We conduct research in the field of fetal programming, which focuses on the long-term health impacts of certain environmental factors in the early period of development, particularly during pregnancy. This concept was co-founded several decades ago by researchers at Charité and has since developed into a popular area of research.The mother’s body and its metabolic state create the environment in which the fetus grows inside the uterus. This means that maternal diseases such as diabetes mellitus, characterized by elevated blood sugar levels in the pregnant woman, are also relevant for the fetus. Our research focuses in particular on the influence maternal diabetes has on offspring during pregnancy.Fetal programming seems to manifest itself in the form of epigenetic modifications that affect gene activity without altering the genes themselves. This interaction between environmental factors and genes and the ability of these genes to be passed on is extremely exciting and is really what motivates our research, just as it has many generations of researchers before us – presumably because evolutionary findings such as these are also an important part of human identity.

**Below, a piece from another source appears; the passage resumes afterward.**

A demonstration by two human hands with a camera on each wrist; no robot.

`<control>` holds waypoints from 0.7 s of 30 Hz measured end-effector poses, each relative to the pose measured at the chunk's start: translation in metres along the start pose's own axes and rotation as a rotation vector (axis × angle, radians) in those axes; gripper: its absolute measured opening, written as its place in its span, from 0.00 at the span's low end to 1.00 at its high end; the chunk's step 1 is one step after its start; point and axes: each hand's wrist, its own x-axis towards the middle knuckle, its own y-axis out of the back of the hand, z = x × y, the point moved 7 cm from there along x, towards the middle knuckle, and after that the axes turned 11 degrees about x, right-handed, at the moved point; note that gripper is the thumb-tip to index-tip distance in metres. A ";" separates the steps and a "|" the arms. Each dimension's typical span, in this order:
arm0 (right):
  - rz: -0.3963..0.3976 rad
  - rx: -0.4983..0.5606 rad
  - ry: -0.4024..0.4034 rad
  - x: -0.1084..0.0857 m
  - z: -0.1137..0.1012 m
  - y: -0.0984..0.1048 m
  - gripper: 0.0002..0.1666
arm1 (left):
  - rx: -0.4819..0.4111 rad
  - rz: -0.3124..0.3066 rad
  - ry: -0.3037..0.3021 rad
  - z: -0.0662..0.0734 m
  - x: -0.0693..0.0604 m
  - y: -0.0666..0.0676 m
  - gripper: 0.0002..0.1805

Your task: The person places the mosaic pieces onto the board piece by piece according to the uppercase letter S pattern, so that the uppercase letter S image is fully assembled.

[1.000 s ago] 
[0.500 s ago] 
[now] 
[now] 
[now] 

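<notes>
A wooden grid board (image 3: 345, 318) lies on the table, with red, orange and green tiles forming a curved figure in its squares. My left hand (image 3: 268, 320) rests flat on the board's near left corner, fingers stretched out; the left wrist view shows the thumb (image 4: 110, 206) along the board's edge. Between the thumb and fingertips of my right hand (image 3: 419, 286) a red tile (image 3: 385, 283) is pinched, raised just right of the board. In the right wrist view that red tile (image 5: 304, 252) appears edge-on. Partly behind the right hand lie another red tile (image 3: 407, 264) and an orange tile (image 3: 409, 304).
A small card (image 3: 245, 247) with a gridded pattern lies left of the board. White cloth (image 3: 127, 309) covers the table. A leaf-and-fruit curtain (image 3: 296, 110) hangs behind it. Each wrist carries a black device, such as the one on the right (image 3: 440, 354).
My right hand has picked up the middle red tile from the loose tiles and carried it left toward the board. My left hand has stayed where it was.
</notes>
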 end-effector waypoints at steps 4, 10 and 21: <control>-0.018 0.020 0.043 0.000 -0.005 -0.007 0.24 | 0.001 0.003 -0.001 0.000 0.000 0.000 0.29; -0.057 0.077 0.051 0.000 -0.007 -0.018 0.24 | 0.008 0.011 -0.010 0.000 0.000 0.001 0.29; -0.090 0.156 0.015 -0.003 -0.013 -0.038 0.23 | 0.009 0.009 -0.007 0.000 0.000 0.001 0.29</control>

What is the central message of your publication and how does your study differ from the work of other scientists in this field?

We were able to use an animal model to show that maternal diabetes during pregnancy reduces the gene expression of an important regulator of cholesterol metabolism, and that this change is accompanied by an epigenetic modification. More specifically, we were able to show that, compared to fetuses of healthy mothers, the sterol regulatory element binding transcription factor 2 (Srebf2) displays decreased transcription in the fetuses of diabetic mothers, and that this is associated with CpG hypermethylation of the Srebf2 promoter. At the same time, the fetuses of diabetic mothers have a different body weight. Our results fit in very well with the existing concept of fetal programming, which until now has been largely described at the epidemiological level. Our results now present a concrete candidate on the molecular level – one that reacts to the intrauterine environment through epigenetic changes and that could therefore mediate diseases in later life.

Who did you collaborate with on this publication? Who were the key participants?

A large part of the publication was produced through work done at the Experimental and Clinical Research Center (ECRC), a joint institution of Charité – Universitätsmedizin Berlin and the Max Delbrück Center for Molecular Medicine in the Helmholtz Association (MDC), though many of the researchers involved are affiliated with Berlin Institute of Health (BIH) and/or the German Center for Cardiovascular Research (DZHK). In addition to cooperation partners at these institutions, we also worked with other partners in Germany and abroad. Prof. Sicco Scherjon, Dr. Torsten Plösch, and Violeta Stojanovska (University of Groningen in the Netherlands) helped us with the epigenetic analyses, and we cooperated with Prof. Ursula Felderhoff-Müser and Prof. Ivo Bendix (Essen University Hospital) in the investigation of fetal brains.

What are the next steps for the project and what are the possible implications of your findings for patients?

It is very important that we now investigate whether the changes we witnessed in the fetuses of diabetic mothers continue to exist into adulthood. These investigations are currently underway. Following this, we would need to examine whether the same results are found in humans.